• [What is being asked]: Scan the entries below, and for each line that includes the word "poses", make a copy.

Records drawn from a dataset:

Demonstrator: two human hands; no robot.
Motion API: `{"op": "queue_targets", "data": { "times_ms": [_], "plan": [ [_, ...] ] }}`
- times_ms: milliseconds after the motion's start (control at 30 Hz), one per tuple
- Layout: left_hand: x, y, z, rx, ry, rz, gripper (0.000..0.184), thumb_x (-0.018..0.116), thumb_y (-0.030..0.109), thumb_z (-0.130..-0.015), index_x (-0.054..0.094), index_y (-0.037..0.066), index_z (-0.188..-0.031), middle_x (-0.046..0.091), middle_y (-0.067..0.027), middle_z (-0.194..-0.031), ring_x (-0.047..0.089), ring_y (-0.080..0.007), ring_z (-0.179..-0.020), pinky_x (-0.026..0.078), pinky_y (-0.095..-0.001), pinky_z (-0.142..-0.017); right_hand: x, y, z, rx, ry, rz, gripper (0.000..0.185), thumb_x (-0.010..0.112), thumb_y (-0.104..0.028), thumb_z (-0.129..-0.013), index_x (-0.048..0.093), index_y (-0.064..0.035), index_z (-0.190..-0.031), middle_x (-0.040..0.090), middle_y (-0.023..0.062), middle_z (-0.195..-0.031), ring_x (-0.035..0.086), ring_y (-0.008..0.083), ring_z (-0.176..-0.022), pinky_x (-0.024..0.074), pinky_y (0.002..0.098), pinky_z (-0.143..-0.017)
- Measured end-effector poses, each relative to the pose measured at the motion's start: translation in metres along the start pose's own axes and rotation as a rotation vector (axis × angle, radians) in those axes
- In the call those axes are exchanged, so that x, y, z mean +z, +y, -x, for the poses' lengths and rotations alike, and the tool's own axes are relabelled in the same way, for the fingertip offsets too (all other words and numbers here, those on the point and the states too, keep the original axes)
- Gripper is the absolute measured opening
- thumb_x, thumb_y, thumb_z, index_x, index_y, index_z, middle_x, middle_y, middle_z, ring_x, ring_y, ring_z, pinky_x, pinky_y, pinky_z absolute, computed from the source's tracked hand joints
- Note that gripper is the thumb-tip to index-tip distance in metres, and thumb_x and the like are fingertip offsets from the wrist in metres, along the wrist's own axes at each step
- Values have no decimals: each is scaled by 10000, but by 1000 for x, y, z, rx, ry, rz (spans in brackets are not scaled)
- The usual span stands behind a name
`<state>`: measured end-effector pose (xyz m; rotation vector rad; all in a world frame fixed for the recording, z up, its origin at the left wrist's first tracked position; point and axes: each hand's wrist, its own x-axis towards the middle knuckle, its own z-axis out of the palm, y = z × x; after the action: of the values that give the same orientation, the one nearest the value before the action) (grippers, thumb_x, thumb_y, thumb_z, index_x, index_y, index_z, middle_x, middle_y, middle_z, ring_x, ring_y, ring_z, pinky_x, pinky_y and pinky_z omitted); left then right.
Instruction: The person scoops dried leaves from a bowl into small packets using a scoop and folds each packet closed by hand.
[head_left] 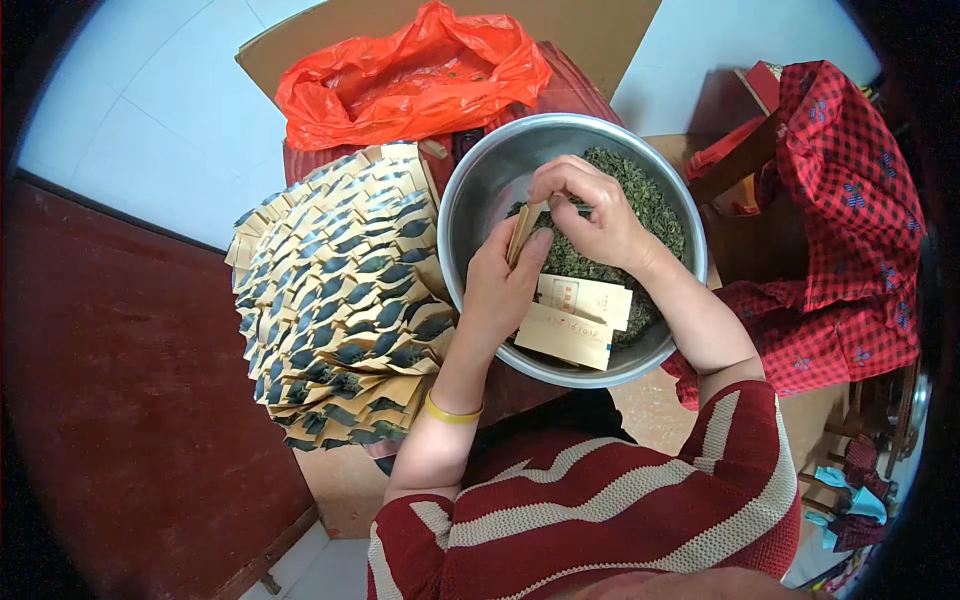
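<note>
Over a large metal bowl (463, 170) of dried green leaves (640, 200), my left hand (503, 283) holds a small tan paper packet (519, 235) upright, its fingers wrapped round it. My right hand (597, 222) is at the packet's upper end, fingers curled and pinched together; whatever lies between them is too small to make out. Flat tan packets with printing (565, 335) rest in the near part of the bowl, just below my hands. To the left stand many opened paper packets (345, 290) in tight rows, dark leaves showing in their mouths.
Behind the bowl lies an open red plastic bag (400, 95), with cardboard (610, 45) beyond it. A red and black checked cloth (850, 200) hangs over a wooden chair at the right. A dark red panel (130, 380) fills the left side.
</note>
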<state>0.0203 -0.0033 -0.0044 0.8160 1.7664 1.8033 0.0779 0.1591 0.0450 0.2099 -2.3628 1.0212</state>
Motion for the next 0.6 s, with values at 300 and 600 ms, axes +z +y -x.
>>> {"op": "queue_targets", "data": {
  "times_ms": [300, 600],
  "plan": [
    [-3, 9, 0, -8, 19, 126, 492, 439, 464, -1031, 588, -4, -1002, 524, -17, -769, 487, -99, -701, 414, -253, -640, 1, -1, 1, 54, 32, -31, 236, 493, 97, -741, 613, -1, -919, 646, 107, -959, 633, 241, -880, 512, 318, -709],
    [-3, 10, 0, 10, 25, 104, 515, 444, 473, -1027, 585, -21, -1040, 504, -9, -759, 465, -97, -698, 399, -254, -636, 0, 4, 1, 119, -28, -97, 174, 506, 96, -771, 571, -6, -897, 624, 85, -1002, 561, 126, -809, 455, 251, -712]
  ]
}}
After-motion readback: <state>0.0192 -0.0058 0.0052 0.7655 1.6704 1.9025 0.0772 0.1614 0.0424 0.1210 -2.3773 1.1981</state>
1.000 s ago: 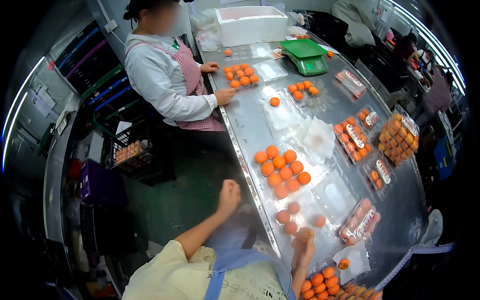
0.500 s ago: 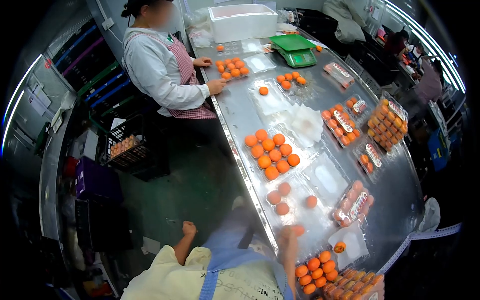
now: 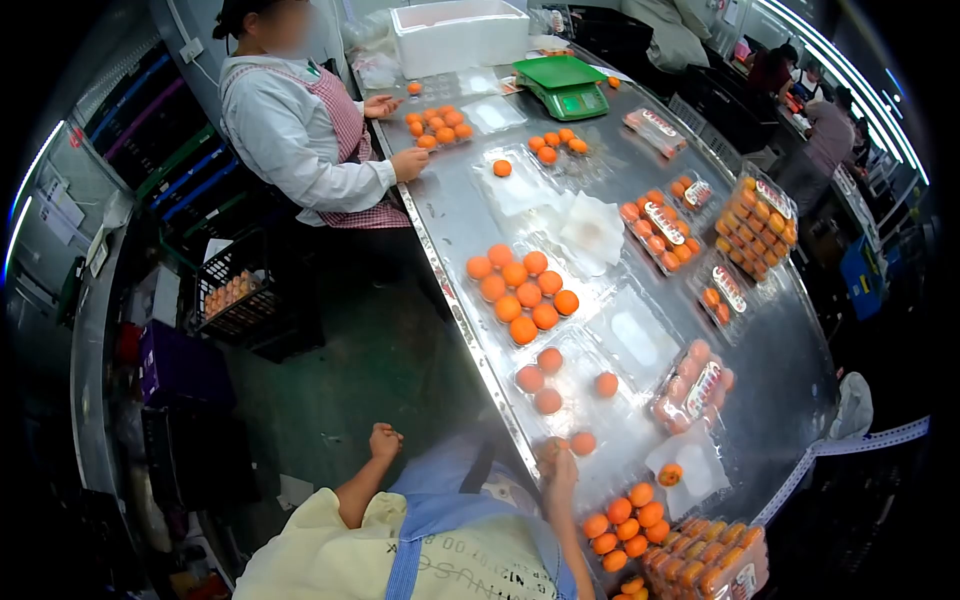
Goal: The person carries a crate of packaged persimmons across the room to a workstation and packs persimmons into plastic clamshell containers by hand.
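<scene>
My left hand [image 3: 385, 441] is closed in a loose fist beside the table's left edge, over the floor, and nothing shows in it. Over the near edge of the metal table is my right hand [image 3: 556, 462], its fingers curled; whether they hold anything is hard to make out. An orange fruit [image 3: 582, 443] lies right beside its fingertips. Above that, a clear tray area holds several fruits [image 3: 548, 361], with a single fruit [image 3: 606, 384] to the right. Below my right hand is a full tray of oranges [image 3: 628, 522].
A co-worker [image 3: 300, 140] stands at the table's left side, hands near a tray of oranges [image 3: 438, 127]. A green scale [image 3: 560, 80] and white foam box [image 3: 460, 38] are farther back. Labelled packs [image 3: 692, 385] line the right side. A black crate [image 3: 235, 292] stands left.
The view has shifted, moving the table leftward in the picture. My left hand has dropped lower beside my body. A fruit near my right hand now shows more fully, beside the fingertips.
</scene>
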The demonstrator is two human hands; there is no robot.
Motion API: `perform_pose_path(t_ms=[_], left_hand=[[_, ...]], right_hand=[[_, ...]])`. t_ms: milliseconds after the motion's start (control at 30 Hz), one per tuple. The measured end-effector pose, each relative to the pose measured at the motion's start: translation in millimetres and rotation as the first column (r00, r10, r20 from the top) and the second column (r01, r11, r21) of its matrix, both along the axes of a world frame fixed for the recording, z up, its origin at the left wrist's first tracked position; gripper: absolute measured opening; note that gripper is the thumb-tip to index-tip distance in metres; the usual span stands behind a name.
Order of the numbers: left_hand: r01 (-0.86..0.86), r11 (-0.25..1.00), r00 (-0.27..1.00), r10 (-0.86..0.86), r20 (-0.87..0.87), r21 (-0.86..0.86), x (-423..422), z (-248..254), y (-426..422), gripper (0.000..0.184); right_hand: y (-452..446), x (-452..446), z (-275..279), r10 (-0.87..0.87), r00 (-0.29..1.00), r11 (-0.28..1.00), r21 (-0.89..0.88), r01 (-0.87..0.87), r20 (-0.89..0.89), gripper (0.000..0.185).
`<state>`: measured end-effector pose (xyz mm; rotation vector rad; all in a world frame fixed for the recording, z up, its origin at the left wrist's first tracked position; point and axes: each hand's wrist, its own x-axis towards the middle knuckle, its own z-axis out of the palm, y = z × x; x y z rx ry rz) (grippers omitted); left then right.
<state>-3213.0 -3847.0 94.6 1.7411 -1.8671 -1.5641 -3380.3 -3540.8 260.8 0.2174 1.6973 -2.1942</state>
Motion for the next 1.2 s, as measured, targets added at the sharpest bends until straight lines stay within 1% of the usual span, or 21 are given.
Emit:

• [Output for this exercise]:
- Measured end-effector poses, each relative to the pose measured at the motion's start: translation in metres along the start pose's own axes and rotation as a rotation vector (axis × angle, radians) in those axes
- In the call those axes are exchanged, so that x, y, z mean +z, +y, -x, for the poses' lengths and rotations alike, and the tool's own axes are relabelled in the same way, for the fingertip offsets too (all other words and numbers here, those on the point and the states too, keep the original axes)

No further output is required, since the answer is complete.